D-Day for encryption may be here sooner than you think. The EU justice commissioner Věra Jourová said this week that the European Commission will propose in June new measures to enable police to access data from encrypted apps.
Jourová said there will be three or four options proposed including binding legislation and voluntary agreements with companies.
The goal is to enable police to demand access to encrypted data and get a “swift, reliable response”, according to the website euractiv.com.
The announcement follows comments from UK home secretary Amber Rudd at the weekend that law enforcement should be empowered to break encryption on demand.
Speaking on BBC One's Andrew Marr show, Rudd spoke of an era when law enforcement would “steam open envelopes, or just listen in on phones, when they wanted to find out what people were doing”, adding: “We need to make sure that our intelligence services have the ability to get into encrypted situations like WhatsApp.”

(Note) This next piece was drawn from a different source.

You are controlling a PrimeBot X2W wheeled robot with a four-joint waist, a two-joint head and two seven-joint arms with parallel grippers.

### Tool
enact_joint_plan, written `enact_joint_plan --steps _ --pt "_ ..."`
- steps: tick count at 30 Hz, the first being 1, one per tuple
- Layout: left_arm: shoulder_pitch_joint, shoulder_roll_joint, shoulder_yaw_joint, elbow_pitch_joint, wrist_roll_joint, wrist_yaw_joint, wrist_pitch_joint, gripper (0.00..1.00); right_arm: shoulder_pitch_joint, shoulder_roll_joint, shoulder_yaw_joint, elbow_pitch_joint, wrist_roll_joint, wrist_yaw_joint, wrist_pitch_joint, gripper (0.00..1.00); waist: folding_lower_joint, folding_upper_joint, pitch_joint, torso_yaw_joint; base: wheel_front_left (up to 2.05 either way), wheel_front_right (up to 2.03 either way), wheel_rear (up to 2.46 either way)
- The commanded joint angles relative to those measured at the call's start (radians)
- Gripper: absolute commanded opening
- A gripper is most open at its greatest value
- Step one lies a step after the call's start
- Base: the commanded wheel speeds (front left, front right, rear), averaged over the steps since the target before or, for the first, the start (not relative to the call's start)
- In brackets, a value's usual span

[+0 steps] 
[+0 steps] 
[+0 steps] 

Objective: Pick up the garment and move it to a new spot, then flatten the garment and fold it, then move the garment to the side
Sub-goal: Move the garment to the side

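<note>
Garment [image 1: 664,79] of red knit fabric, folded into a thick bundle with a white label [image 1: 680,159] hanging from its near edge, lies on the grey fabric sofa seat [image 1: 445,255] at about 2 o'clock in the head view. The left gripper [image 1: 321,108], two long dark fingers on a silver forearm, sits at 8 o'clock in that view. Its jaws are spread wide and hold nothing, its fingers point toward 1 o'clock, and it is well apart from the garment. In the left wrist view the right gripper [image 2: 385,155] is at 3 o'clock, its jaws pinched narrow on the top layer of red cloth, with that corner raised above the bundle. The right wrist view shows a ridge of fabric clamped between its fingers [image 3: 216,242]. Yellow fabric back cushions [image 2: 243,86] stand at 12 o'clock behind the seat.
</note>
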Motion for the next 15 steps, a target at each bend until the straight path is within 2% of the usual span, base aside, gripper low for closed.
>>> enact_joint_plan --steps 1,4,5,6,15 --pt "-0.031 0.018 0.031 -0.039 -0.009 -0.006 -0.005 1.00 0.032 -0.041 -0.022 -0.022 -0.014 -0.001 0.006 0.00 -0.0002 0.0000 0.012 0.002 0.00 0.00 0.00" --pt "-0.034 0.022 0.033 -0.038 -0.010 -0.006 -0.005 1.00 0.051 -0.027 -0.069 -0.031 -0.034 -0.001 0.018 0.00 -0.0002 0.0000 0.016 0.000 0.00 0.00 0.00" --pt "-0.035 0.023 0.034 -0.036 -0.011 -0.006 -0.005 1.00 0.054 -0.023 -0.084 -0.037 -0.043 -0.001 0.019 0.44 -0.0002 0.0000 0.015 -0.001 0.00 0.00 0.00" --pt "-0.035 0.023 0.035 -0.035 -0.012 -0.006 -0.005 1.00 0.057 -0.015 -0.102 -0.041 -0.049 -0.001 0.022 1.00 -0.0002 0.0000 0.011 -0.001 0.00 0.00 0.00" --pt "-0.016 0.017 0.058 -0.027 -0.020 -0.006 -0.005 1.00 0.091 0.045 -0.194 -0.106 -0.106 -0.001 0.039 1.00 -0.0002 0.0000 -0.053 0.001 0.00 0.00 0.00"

Rudd suggested that such encrypted communication apps “give terrorists a place to hide”.
However, the shadow digital economy minister, Louise Haigh MP, speaking in the House of Commons, asked whether the government wasn't breaking a promise it made during the debate on the Investigatory Powers Act last year.
Haigh said: “The Lord Howe said back in October, ‘The assertion that the Government are opposed to encryption or would legislate to undermine it is fanciful.'”
Commenting afterwards, Haigh told SC Media UK: “This represents a step change from the settlement agreed just four months ago in the Investigatory Powers Act and it raises serious questions about privacy and user security. Cyber-security is a national priority and our digital sector depends on it being guaranteed. Weakening that would be a mistake and Ministers must urgently clarify their proposals.”
From a European perspective, the objectives, at least, seem very clear.
German interior minister Thomas de Maizière and French minister of the interior Matthias Fekl see nothing special about encrypted communications, telling MEPs that forcing internet service providers to break encryption is no different than laws requiring telecom operators to facilitate wiretapping, subject to the usual safeguards.
Technology firms take this to mean weakening encryption by installing ‘backdoors', but de Maizière rejected suggestions that it would be necessary to install backdoors in the products to achieve this, claiming other solutions may be available.
Proposed changes to the EU ePrivacy law would extend the laws from telecoms services to including internet services and allow national governments to ignore some privacy rules in the interests of national security. However, the changes don't cover encryption and some countries are complaining they have no power to compel internet providers to divulge secure data.
Meanwhile, intelligence agencies and law enforcement appear to be targeting devices as a way to intercept data before it's encrypted, raising the possibility that encryption backdoors will become a moot point.